Le secteur subit de plein fouet les conséquences du réchauffement climatique, qui pourraient se répercuter dans nos verres comme dans nos porte-monnaie.
Entretien avec Guillaume Jourdan, expert en vins et fondateur de Vitabella Wine.

Des chaleurs intenses à répétition, une sécheresse qualifiée "d'historique" par Météo-France... Cet été 2022 met à mal les terres françaises, et les viticulteurs n'échappent pas à la règle. Depuis le début de la période estivale, les températures élevées et l'absence de pluie provoquent un dérèglement de la récolte des raisins. Celui-ci ne sera pas sans conséquence : d'après Guillaume Jourdan, expert en vins et fondateur de la société Vitabella Wine, le goût de la cuvée 2022 pourrait être différent des années précédentes. Il n'exclut pas non plus une hausse du prix des bouteilles si la situation ne s'améliore pas. Entretien.

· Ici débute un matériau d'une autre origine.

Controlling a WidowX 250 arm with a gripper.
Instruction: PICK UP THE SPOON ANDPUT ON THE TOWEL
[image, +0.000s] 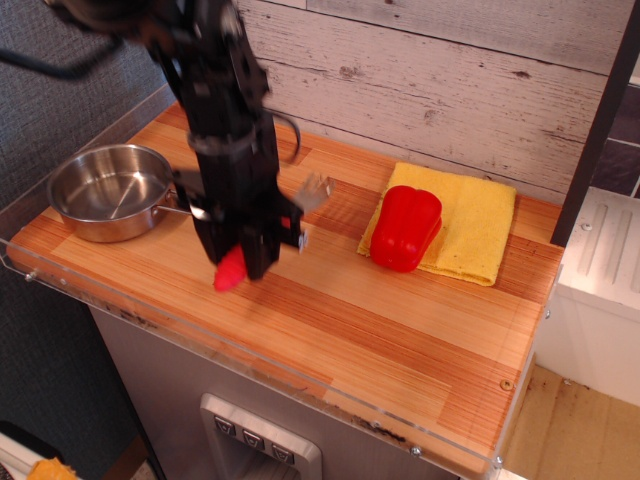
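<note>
Presently the gripper has its jaws clamped on the spoon, held above the counter, well apart from the towel.

The wooden table carries a steel pan and yellow towel.

Ahead of you, at three o'clock from the arm, the desk lies bare along the front half, a wide lane running to the right edge. The towel sits at two o'clock, and the red pepper stands on its near-left part, blocking the direct line in; the towel's right and back portions show open cloth. At nine o'clock the steel pan fills the left end. The plank wall closes off twelve o'clock.
</note>
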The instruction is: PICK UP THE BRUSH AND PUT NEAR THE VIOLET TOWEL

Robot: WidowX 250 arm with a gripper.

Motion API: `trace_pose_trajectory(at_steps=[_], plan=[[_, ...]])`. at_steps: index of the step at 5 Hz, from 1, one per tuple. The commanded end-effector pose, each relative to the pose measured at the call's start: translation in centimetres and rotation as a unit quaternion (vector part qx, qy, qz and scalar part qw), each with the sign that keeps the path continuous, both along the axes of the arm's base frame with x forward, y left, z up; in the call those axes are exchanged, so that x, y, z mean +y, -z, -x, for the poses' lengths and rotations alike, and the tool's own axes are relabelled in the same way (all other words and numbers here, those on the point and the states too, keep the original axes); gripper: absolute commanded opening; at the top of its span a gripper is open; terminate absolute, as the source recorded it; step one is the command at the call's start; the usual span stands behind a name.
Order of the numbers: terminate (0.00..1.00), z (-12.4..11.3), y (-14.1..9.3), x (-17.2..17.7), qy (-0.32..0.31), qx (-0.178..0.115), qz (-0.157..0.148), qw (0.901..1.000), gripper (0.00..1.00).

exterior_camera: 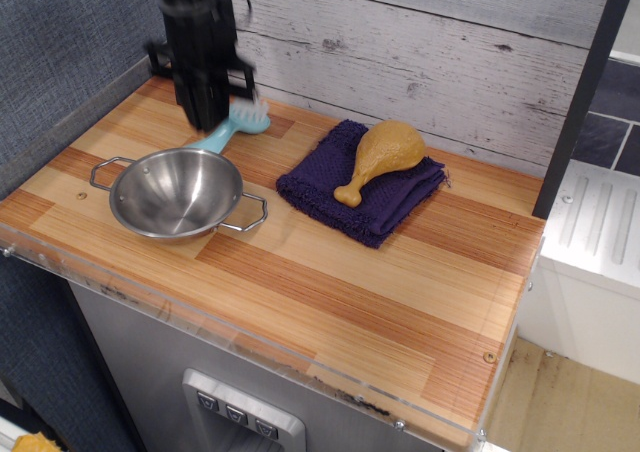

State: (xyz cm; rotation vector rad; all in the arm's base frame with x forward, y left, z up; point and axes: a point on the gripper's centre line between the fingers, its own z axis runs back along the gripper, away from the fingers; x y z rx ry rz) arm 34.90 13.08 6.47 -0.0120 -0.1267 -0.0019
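The light-blue brush (243, 123) hangs tilted just above the counter at the back left, with its white bristles to the right and its handle running down-left toward the bowl. My black gripper (205, 122) is blurred by motion and appears shut on the brush's handle. The violet towel (318, 188) lies folded at the counter's middle back, a hand's width to the right of the brush.
A tan toy drumstick (385, 152) lies on the towel. A steel bowl (178, 192) with two handles stands just in front of the gripper. The wooden counter (380, 292) has a clear plastic front edge. A plank wall runs behind it.
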Motion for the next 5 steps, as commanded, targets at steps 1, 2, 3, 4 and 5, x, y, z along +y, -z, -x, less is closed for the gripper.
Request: trace_pose_trajectory(at_steps=[1, 2, 3, 4, 5], plan=[[0.0, 1.4, -4.0, 1.2, -0.014, -0.046, -0.01, 0.9988, 0.0], [0.0, 1.9, -3.4, 2.0, -0.025, -0.047, -0.008, 0.9986, 1.0], [0.0, 1.3, -1.6, 2.9, -0.002, -0.047, -0.013, 0.9988, 1.0], [0.0, 0.6, -0.4, 3.5, 0.013, -0.034, -0.021, 0.9991, 1.0], [0.0, -0.6, 0.7, 3.1, 0.031, -0.025, -0.02, 0.999, 1.0]])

La France subit actuellement sa quatrième vague de chaleur de l'été. Une de trop pour la viticulture française ?

La chaleur et le soleil accélèrent effectivement le cycle de la vigne, puisque le raisin arrive plus rapidement à maturité. Le 23 juillet, dans le Roussillon, un domaine a même annoncé qu'il était prêt à entamer les vendanges, alors qu'elles sont habituellement commencées autour du 7 août. C'est tout simplement du jamais vu. Avec le réchauffement climatique, l'accélération est nette.

Lorsque le volume récolté est très faible, les prix s'emballent
Guillaume Jourdan

Quelles sont les conséquences de cette accélération sur le goût des vins ?

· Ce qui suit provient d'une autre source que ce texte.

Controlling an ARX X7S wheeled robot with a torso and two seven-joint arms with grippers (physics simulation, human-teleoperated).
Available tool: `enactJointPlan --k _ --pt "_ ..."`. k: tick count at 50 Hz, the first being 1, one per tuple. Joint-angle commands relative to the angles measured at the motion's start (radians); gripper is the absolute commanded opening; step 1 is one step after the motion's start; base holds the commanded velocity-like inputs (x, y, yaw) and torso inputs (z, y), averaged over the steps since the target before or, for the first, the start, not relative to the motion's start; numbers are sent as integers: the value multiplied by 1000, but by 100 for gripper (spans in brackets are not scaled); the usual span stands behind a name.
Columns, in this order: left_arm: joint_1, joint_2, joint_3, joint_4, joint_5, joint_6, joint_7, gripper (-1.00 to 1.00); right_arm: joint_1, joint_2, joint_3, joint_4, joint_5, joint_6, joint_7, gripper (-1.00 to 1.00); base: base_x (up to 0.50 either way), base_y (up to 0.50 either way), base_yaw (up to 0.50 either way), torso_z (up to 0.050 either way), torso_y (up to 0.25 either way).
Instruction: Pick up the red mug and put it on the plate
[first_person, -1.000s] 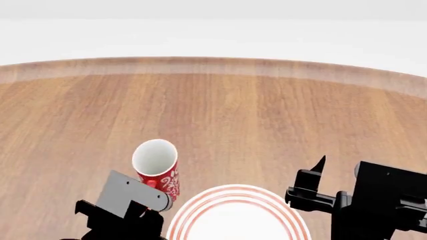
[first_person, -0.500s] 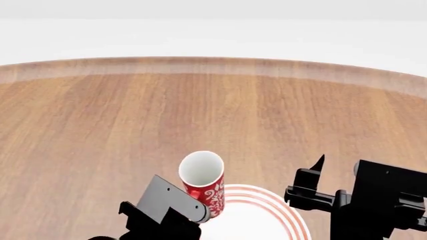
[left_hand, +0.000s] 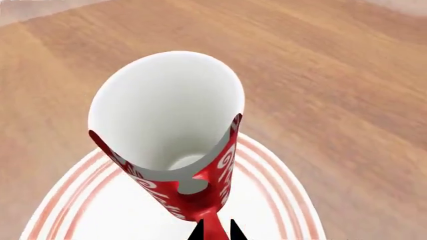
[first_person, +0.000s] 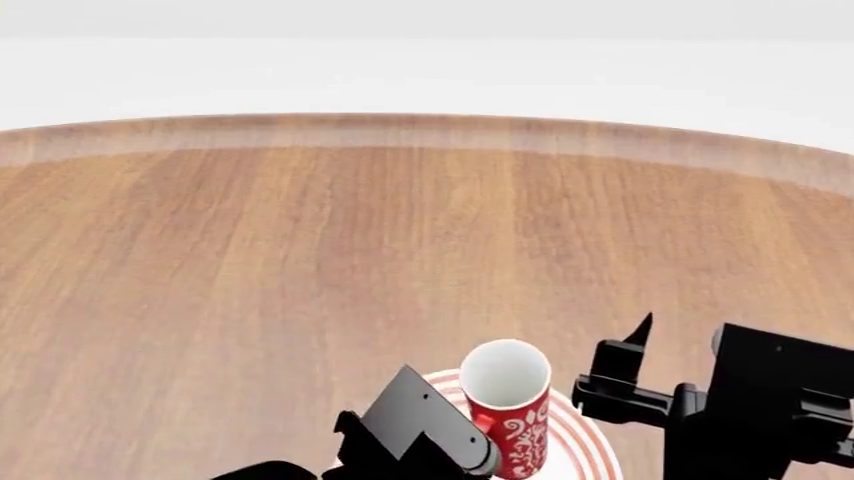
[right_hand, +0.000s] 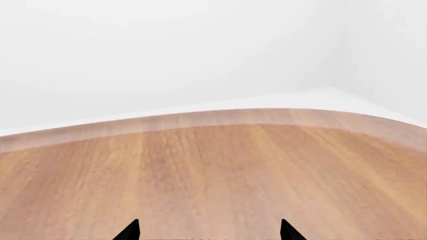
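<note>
Your left gripper (left_hand: 215, 231) sits low and near the middle of the head view, its grey wrist housing angled up toward the right, and its two black fingertips are pinched tight on the handle of the red mug (first_person: 509, 406), which it holds upright. Your right gripper (right_hand: 209, 231) hangs at the right of the head view with its dark fingers spread wide apart and nothing between them, one pointed fingertip (first_person: 638, 327) sticking upward.
</note>
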Motion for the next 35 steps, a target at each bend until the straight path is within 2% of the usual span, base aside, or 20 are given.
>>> enactJointPlan --k 1,4,8,25,35 --pt "-165 10 440 -213 -427 225 -59 -100 -8 4 5 -1 8 -6 1 100 0 0 0 0 0" --pt "-188 10 533 -234 -510 252 -74 -100 -8 4 5 2 9 -7 2 100 0 0 0 0 0" --pt "-196 10 577 -257 -551 254 -82 -100 -8 6 6 5 11 -9 1 100 0 0 0 0 0" --pt "-191 10 582 -272 -518 161 -71 -100 -8 4 1 31 14 -31 -3 100 0 0 0 0 1" --pt "-194 10 583 -270 -550 105 -61 -100 -11 6 5 29 21 -33 -2 100 0 0 0 0 0"
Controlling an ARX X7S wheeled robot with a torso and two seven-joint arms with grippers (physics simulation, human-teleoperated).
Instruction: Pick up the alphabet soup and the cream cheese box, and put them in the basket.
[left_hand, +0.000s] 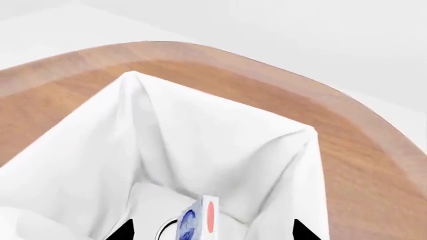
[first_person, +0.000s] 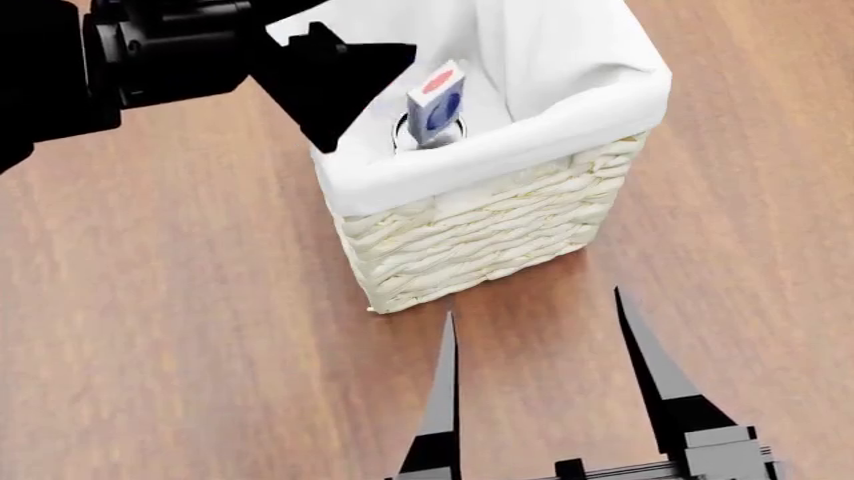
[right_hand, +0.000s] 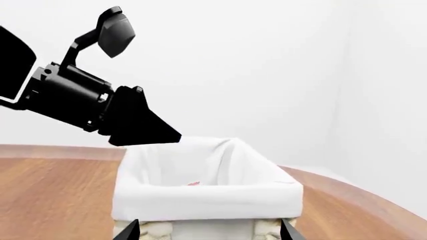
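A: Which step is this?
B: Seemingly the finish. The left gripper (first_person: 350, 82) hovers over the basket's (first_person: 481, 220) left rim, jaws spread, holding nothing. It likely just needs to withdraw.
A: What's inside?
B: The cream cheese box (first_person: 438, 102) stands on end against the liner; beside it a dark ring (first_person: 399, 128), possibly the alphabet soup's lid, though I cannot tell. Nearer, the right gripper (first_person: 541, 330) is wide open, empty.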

La vigne, c'est comme la bonne cuisine : il faut une cuisson douce et lente. Si vous mettez le four à fond, cela va cuire plus vite, mais vous n'aurez jamais la cuisson attendue. Or, ce qui fait l'équilibre d'un vin blanc, ce sont ses arômes, sa rondeur, son acidité, sa fraîcheur. Si nous attendons trop longtemps avant les vendanges, il n'y aura plus d'acidité dans le raisin, trop de sucre, et donc trop d'alcool. Cela donnera un vin déséquilibré. Le phénomène est le même pour le vin rouge, avec un goût plus cuit qui manquera d'acidité.

D'autant que la sécheresse ne doit pas aider...

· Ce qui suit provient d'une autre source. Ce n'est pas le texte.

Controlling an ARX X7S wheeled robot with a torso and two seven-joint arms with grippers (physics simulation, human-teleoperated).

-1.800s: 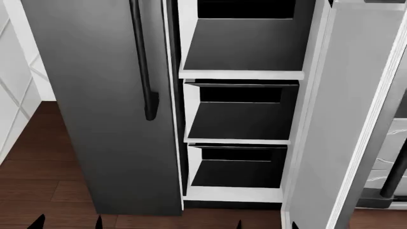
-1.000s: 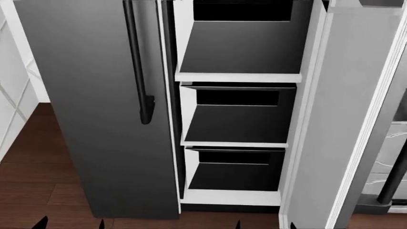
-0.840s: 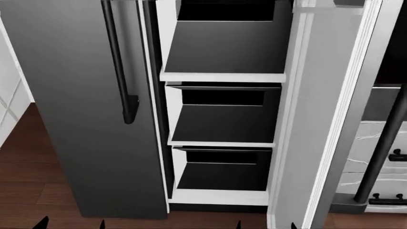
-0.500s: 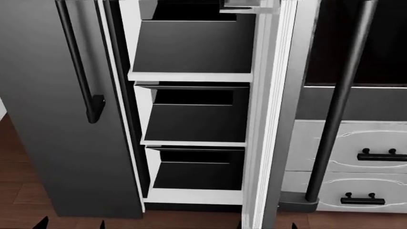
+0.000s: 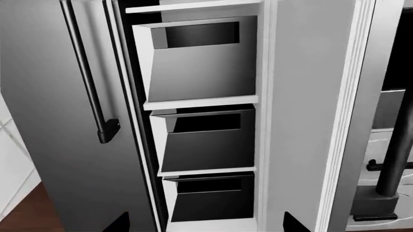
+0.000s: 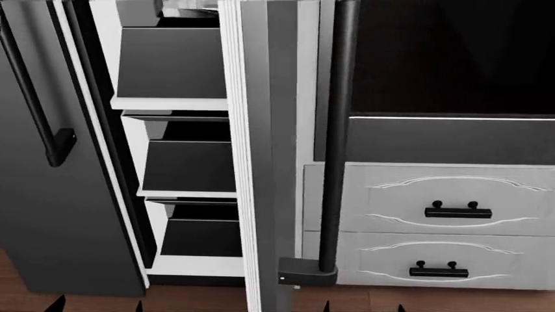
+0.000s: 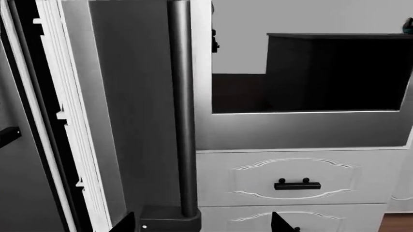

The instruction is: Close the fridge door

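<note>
Since the earlier frames my head view has swung to the right: the fridge door, formerly seen by its white inner face at the right edge, now stands edge-on in the middle, with its long black handle facing me and the white drawers visible beyond it. It remains wide open, well clear of the fridge shelves, while the closed left door sits at the left edge. I judge this as repositioning to the door's outer side for a push; closing has not begun. Only dark finger tips of the left gripper and right gripper show, touching nothing; their spacing suggests both are released.
</note>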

Tout à fait. En France, les vins d'appellation n'ont pas le droit à l'irrigation, alors leurs racines plongent au plus profond du sol pour récupérer de la fraîcheur. Mais lorsqu'il y a trop de sécheresse, comme actuellement, les vignes souffrent, ce qui provoque un stress hydrique : elles se bloquent. Le raisin ne se développe plus pour atteindre sa maturité, les feuilles sèchent, et cela donne une production beaucoup plus petite.

Sans production importante, l'équilibre financier des exploitations est en péril. Se dirige-t-on vers une augmentation des prix des bouteilles de vin ?

La rentabilité d'une exploitation est calculée en fonction du nombre de bouteilles vendues. S'il y a moins de volumes, l'exploitation viticole ne tient pas. Or, le secteur connaît un véritable bouleversement climatique : de la grêle, du gel, des périodes chaudes très intenses, des orages virulents... En conséquence, certaines années, le volume récolté est très faible. Malheureusement, comme nous le voyons en Bourgogne depuis quelque temps, les prix s'emballent.